Copy out the lines of the records below, and only those lines, from the one with "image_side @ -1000" through the one with "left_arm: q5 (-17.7", exactly as they appear.
== Supplied information ==
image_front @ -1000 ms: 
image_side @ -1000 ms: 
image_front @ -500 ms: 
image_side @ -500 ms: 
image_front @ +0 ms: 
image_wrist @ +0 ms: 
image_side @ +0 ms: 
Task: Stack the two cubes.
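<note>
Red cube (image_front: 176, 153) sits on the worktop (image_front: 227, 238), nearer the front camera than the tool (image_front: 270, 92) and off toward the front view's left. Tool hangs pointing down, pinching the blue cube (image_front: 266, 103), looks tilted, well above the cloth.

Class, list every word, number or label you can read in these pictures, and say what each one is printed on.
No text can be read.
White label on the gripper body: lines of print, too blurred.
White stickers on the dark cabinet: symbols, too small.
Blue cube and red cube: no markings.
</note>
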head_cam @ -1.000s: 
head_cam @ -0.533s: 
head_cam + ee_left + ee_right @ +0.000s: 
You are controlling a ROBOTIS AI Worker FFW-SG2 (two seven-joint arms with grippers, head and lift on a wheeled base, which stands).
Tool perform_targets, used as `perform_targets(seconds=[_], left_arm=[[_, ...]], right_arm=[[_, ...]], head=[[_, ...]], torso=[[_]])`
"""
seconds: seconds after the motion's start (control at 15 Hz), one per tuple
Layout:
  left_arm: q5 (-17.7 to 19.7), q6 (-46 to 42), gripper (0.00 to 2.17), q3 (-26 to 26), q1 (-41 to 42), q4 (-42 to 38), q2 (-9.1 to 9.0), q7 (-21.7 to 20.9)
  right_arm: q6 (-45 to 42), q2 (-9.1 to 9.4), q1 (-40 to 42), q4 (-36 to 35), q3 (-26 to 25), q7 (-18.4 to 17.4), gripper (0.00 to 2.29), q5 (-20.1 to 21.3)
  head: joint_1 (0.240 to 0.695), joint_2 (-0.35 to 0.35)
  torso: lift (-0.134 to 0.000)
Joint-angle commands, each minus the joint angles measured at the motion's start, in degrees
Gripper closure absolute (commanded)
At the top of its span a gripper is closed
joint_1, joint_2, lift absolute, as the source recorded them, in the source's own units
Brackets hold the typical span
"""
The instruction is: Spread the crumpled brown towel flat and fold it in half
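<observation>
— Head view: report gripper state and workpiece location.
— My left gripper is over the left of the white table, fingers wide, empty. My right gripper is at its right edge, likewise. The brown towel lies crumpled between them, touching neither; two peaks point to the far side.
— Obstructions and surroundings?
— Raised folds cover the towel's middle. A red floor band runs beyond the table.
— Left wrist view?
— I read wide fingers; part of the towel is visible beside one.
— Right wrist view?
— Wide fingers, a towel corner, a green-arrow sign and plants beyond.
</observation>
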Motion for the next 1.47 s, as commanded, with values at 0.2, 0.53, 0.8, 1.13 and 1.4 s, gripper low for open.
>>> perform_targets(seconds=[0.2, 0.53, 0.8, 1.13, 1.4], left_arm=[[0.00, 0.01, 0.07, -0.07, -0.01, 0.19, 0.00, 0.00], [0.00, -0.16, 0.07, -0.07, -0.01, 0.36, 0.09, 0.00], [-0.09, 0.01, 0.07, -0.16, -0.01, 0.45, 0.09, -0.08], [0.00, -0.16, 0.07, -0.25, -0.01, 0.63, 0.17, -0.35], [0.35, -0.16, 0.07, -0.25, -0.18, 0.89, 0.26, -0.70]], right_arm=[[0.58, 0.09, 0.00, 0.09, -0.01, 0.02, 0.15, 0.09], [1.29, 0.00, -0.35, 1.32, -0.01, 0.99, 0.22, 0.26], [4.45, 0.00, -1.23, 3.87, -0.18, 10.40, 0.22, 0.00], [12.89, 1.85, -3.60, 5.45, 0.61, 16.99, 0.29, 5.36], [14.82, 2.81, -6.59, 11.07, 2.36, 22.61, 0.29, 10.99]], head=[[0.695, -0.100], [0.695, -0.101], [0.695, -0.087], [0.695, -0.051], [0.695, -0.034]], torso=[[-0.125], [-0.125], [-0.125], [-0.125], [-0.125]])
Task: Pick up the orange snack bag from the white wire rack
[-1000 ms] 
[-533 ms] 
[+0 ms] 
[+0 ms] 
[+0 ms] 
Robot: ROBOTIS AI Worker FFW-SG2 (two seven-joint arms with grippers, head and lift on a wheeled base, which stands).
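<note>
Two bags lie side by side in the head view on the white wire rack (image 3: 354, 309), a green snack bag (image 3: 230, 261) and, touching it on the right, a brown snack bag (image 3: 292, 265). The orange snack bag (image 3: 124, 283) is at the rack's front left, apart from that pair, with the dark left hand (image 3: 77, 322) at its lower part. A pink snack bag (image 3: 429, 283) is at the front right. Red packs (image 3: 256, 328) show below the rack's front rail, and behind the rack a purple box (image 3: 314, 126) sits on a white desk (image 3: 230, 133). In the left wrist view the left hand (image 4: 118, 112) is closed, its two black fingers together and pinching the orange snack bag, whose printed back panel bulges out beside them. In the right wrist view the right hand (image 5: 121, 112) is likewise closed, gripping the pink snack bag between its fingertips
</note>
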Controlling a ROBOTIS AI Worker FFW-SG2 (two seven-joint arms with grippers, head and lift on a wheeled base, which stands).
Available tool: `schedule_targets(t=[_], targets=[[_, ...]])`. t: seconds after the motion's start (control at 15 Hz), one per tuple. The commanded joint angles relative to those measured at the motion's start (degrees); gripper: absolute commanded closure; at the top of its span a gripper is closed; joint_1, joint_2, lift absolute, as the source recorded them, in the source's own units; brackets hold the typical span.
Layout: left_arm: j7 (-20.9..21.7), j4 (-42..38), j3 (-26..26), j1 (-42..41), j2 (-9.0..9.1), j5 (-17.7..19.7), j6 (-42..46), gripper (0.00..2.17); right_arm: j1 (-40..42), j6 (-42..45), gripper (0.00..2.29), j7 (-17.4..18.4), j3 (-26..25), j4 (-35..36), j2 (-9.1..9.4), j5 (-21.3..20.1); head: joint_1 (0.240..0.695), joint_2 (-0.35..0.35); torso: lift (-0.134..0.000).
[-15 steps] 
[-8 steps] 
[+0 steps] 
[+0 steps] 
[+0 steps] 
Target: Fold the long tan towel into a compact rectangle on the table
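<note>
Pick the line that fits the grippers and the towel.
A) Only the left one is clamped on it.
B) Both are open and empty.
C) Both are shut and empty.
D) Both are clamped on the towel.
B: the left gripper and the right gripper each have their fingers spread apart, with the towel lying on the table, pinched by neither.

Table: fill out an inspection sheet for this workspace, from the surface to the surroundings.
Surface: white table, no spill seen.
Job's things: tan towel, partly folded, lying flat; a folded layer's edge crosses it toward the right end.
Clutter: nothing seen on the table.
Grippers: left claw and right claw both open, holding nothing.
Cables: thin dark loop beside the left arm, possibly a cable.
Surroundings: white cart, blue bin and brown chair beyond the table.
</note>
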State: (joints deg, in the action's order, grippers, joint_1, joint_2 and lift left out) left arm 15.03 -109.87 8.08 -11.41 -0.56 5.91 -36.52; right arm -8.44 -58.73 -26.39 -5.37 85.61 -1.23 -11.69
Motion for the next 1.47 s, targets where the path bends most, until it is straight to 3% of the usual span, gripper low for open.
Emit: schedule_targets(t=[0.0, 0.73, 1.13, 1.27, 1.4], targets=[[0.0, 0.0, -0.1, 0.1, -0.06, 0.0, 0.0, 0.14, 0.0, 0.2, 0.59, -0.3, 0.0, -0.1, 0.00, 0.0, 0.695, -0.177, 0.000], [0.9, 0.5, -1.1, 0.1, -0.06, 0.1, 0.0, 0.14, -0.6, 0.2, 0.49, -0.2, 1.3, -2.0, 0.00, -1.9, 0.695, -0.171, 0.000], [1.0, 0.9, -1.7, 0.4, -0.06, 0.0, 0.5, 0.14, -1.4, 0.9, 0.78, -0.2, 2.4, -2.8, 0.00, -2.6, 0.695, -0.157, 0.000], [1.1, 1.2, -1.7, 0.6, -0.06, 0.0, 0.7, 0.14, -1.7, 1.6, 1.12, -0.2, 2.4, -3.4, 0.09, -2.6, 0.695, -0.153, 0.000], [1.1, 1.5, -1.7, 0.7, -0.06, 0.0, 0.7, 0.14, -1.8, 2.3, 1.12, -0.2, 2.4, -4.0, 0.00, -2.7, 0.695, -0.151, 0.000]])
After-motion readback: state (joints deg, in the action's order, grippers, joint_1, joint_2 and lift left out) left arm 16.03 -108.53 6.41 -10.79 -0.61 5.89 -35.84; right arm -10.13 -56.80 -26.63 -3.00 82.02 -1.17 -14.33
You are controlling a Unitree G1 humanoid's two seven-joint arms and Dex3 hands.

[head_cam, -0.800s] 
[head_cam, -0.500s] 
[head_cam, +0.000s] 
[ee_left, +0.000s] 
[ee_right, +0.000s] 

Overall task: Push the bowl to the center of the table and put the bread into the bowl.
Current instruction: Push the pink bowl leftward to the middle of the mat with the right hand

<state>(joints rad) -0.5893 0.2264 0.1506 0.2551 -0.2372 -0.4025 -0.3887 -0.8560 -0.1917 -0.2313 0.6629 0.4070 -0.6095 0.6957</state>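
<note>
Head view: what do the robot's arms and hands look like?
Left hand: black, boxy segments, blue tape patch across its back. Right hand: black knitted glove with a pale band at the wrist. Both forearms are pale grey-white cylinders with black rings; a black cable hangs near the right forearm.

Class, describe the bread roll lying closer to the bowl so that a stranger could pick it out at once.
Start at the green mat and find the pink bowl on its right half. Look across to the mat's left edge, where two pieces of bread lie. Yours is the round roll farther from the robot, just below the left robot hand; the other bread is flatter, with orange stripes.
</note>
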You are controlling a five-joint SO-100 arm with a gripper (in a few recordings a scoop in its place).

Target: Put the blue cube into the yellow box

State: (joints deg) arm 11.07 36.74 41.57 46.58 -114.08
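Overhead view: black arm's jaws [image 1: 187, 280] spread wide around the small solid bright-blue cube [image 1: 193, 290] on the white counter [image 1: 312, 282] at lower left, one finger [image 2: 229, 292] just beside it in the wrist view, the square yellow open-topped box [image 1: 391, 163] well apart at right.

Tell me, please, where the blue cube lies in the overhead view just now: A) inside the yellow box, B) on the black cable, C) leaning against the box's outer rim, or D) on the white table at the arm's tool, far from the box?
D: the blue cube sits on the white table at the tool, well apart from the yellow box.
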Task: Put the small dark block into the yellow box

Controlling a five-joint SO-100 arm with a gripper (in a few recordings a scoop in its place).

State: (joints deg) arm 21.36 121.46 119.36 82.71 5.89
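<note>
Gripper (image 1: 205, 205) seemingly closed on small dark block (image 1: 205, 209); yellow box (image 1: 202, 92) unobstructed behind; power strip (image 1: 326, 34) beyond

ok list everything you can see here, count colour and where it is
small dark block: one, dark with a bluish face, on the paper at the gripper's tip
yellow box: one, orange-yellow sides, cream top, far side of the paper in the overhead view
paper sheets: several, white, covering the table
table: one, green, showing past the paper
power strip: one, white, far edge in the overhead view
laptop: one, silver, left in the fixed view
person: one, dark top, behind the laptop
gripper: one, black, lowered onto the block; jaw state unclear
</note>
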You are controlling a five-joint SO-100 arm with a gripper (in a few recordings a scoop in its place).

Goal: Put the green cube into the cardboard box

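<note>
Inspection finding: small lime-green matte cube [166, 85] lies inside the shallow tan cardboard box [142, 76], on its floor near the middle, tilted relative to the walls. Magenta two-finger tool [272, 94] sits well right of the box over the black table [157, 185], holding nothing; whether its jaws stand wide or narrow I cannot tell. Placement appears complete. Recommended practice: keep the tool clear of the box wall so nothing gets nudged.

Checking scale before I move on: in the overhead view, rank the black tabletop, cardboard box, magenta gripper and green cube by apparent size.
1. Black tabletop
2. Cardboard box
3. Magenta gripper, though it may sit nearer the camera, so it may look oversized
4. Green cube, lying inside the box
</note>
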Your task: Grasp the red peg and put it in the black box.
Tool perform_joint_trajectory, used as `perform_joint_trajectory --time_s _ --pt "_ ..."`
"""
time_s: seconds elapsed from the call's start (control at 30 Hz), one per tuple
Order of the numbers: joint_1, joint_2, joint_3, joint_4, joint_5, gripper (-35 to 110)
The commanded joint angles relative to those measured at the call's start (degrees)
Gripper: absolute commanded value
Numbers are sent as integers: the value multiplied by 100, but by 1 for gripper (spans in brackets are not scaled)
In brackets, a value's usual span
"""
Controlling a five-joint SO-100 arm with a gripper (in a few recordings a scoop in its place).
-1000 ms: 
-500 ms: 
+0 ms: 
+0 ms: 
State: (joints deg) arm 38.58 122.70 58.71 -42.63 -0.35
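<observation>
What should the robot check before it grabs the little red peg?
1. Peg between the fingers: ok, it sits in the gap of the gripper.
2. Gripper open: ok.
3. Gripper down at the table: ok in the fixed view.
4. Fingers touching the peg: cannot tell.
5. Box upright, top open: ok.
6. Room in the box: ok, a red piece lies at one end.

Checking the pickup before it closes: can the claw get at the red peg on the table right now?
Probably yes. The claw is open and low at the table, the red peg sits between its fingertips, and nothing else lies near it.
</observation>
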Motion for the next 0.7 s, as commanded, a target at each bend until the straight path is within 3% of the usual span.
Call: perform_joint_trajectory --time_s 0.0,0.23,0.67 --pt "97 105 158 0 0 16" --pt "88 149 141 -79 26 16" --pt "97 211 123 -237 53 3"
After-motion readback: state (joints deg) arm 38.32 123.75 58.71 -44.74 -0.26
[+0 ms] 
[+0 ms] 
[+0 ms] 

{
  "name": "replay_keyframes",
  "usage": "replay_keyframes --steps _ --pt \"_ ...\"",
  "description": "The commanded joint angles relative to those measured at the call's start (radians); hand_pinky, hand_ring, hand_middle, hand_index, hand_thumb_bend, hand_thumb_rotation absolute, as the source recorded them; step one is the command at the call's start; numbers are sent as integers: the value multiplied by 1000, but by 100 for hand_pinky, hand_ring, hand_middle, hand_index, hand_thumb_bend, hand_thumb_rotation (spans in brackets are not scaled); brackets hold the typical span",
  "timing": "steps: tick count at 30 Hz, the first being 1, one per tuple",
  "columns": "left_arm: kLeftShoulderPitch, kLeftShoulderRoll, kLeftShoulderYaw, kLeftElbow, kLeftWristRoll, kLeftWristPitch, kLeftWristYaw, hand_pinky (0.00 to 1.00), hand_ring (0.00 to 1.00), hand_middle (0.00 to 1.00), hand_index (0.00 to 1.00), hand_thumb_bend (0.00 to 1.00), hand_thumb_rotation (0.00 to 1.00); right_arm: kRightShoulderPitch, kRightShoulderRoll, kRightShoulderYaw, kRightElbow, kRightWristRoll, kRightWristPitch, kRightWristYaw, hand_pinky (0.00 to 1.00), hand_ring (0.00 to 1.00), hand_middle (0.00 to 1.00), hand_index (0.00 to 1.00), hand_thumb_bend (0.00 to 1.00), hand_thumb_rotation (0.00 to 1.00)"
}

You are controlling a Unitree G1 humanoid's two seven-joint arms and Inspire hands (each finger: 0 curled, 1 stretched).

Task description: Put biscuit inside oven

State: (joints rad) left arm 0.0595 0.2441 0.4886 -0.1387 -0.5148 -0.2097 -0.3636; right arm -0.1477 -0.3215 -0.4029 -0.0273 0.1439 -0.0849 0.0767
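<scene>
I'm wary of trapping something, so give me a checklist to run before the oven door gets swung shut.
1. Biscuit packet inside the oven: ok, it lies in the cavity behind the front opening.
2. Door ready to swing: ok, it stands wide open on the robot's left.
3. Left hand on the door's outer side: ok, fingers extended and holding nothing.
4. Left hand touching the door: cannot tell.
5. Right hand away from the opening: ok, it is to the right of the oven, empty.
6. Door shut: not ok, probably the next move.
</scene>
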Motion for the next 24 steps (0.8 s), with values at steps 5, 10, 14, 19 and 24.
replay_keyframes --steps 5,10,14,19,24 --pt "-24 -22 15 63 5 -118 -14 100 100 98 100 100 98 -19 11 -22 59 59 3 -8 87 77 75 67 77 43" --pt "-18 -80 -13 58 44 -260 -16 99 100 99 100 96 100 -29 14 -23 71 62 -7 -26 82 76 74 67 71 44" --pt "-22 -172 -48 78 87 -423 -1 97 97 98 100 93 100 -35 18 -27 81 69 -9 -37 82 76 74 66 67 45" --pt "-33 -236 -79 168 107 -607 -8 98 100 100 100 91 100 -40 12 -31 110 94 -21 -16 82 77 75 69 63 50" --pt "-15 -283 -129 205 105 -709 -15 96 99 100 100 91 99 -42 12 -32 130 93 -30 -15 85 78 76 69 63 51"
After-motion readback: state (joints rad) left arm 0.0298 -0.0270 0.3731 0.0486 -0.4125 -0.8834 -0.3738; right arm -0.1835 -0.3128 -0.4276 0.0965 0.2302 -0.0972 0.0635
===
■ **Answer section**
image_side @ -1000 ms: 
image_front @ -500 ms: 
image_side @ -500 ms: 
image_front @ +0 ms: 
image_wrist @ +0 ms: 
image_side @ +0 ms: 
Task: Stack the two cubes.
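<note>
Red cube (image_front: 176, 153) sits on the worktop (image_front: 227, 238), nearer the front camera than the tool (image_front: 270, 92) and off toward the front view's left. Tool hangs pointing down, pinching the blue cube (image_front: 266, 103), looks tilted, well above the cloth.

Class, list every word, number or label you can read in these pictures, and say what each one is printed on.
No text can be read.
White label on the gripper body: lines of print, too blurred.
White stickers on the dark cabinet: symbols, too small.
Blue cube and red cube: no markings.
</note>
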head_cam @ -1.000s: 
head_cam @ -0.533s: 
head_cam + ee_left + ee_right @ +0.000s: 
You are controlling a ROBOTIS AI Worker FFW-SG2 (two seven-joint arms with grippers, head and lift on a wheeled base, which stands).
Tool perform_targets, used as `perform_targets(seconds=[_], left_arm=[[_, ...]], right_arm=[[_, ...]], head=[[_, ...]], torso=[[_]])`
"""
seconds: seconds after the motion's start (control at 15 Hz), one per tuple
Layout:
  left_arm: q5 (-17.7 to 19.7), q6 (-46 to 42), gripper (0.00 to 2.17), q3 (-26 to 26), q1 (-41 to 42), q4 (-42 to 38), q2 (-9.1 to 9.0), q7 (-21.7 to 20.9)

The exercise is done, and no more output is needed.